Though the trial court initially granted the public defender request, an appellate court overturned the lower court’s ruling agreeing with the State that there are adequate remedies available through the appellate process and post-conviction proceedings to remedy any violations of the indigent defendant’s right to effective counsel that may ensue from the conflict of an excessive caseload. In effect, the appellate court ruled that one can never know whether or not a particular deficiency is harmless until the case is disposed.
The Florida Supreme Court rejected this position noting that in “extreme circumstances where a problem is system-wide, the courts should not address the problem on a piecemeal case-by-case basis. This approach wastes judicial resources on redundant inquiries.” In other words, Strickland v. Washington is the wrong remedial standard for systemic deficiencies in the delivery of right to counsel services associated with excessive caseloads (or, for that matter, judicial interference, delayed entry of counsel, etc.). Emphasizing that the trial court should permit withdrawal when there is “a substantial risk that the representation of one or more clients will be materially limited by the lawyer’s responsibilities to another client,” the Supreme Court decision remands the case back to the trial courts to determine if the current public defenders caseloads prevent the delivery of constitutionally adequate representation.

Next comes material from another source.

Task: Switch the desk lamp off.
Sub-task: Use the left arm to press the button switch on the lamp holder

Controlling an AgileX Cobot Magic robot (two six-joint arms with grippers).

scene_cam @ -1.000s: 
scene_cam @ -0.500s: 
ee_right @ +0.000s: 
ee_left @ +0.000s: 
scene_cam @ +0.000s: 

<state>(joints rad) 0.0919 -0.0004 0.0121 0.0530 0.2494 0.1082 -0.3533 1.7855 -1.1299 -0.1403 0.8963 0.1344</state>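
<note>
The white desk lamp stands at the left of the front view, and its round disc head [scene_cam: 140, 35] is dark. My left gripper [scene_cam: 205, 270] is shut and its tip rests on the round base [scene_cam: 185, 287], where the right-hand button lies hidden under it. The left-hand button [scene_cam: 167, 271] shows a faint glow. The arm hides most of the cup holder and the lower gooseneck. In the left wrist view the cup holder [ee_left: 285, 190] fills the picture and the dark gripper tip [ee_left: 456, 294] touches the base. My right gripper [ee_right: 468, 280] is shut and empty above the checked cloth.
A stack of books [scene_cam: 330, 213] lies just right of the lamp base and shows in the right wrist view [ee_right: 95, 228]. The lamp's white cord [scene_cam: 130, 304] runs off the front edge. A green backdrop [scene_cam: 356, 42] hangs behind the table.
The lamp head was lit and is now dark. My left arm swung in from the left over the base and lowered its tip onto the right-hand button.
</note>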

However, the Court called the lengthy evidence presented in the case to be a “damning indictment” of the poor quality of representation given to those of insubstantial means when caseloads get to unmanageable levels. Noting that when public defenders juggle too many cases at once they must often meet the defendant “for the first time at arraignment during a few minutes in the courtroom or hallway and knows nothing about the case except for the arrest form provided by the state attorney, yet is expected to counsel the defendant about the State’s plea offer,” the court bemoaned that the court system treats overburdened public defenders as “mere conduits for plea offers.” Indeed, the Court noted that excessive caseloads force many clients to receive, in effect, “nonrepresentation and therefore a denial of the actual assistance of counsel guaranteed by Gideon and the Sixth Amendment.”
In a May 23rd press statement, Miami-Dade Public Defender Carlos Martinez concurred. As the case has moved slowly through the courts, Martinez noted, public defenders have been forced to deal with the “crippling caseload” by making the “difficult decision of picking and choosing which client gets legally competent and diligent representation and which do not.” “We are elated with today’s ruling by the Supreme Court of Florida,” Martinez concluded, noting that Florida courtrooms will not become “factories of injustice and inequity.”